**TASK GOAL**.
Filter the listing below down to the lines with the word "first" and copy those.

**DATASET EXTRACT**.
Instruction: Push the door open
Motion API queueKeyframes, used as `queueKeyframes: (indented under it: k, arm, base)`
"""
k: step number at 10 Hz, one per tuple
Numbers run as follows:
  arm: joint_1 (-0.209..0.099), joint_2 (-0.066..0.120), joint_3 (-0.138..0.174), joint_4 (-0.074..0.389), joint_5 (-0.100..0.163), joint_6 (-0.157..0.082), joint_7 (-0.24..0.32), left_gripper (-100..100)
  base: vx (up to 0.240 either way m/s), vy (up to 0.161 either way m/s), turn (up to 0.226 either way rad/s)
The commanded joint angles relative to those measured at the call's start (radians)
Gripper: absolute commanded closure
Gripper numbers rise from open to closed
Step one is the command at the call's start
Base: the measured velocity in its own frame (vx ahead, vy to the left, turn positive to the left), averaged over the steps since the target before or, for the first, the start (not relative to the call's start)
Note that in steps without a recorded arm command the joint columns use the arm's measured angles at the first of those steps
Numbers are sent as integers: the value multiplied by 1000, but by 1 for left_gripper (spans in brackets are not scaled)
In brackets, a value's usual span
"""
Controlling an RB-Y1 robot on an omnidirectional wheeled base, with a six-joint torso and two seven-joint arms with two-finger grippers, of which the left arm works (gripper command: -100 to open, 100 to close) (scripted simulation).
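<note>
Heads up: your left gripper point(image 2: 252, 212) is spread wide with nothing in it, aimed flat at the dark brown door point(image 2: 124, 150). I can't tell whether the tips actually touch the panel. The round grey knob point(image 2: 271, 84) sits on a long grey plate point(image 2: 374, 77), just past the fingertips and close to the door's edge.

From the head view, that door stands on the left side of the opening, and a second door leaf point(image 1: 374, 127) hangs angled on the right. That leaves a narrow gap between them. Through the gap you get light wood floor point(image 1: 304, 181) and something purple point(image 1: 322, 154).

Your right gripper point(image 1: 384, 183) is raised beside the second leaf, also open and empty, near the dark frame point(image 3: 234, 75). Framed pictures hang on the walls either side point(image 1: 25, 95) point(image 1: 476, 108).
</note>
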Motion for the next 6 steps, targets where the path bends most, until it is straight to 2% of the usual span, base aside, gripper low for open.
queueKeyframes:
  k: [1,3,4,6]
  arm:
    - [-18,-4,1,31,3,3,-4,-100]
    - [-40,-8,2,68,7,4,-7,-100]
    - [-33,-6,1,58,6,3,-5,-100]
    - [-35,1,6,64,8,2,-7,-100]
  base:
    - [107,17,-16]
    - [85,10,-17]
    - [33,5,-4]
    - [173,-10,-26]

**RESULT FOR THIS EXERCISE**.
Base: the measured velocity in its own frame (vx ahead, vy to the left, turn positive to the left), averaged over the steps since the target before or, for the first, the start (not relative to the call's start)
Note that in steps without a recorded arm command the joint columns use the arm's measured angles at the first of those steps

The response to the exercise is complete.